- Exercise aim:
Reproduce the whole listing exactly, omitting any picture it holds.

- Information supplied:
[Start of Attachment]
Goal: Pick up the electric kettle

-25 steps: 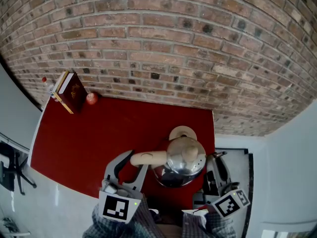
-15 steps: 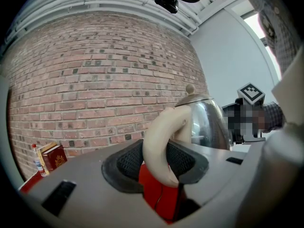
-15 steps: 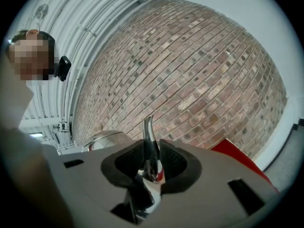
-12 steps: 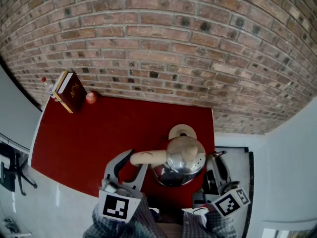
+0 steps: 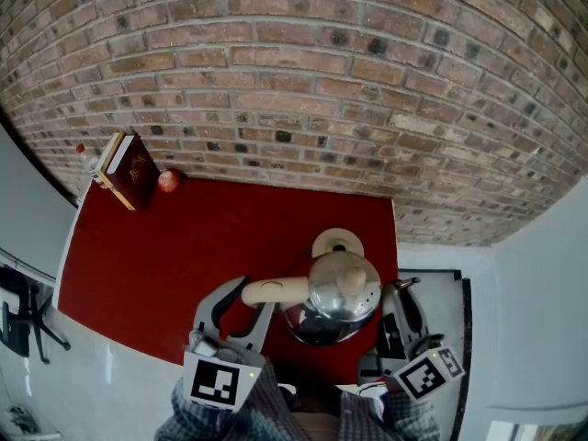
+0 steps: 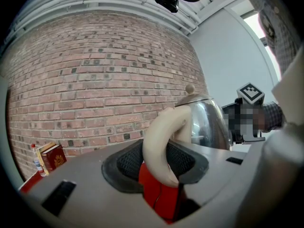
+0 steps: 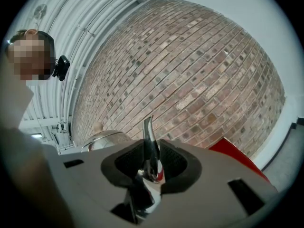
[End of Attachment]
- Response:
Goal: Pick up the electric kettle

-25 steps: 
-15 steps: 
-15 steps: 
-12 steps: 
+0 steps: 
+0 steps: 
+0 steps: 

No additional output is expected for this exercise.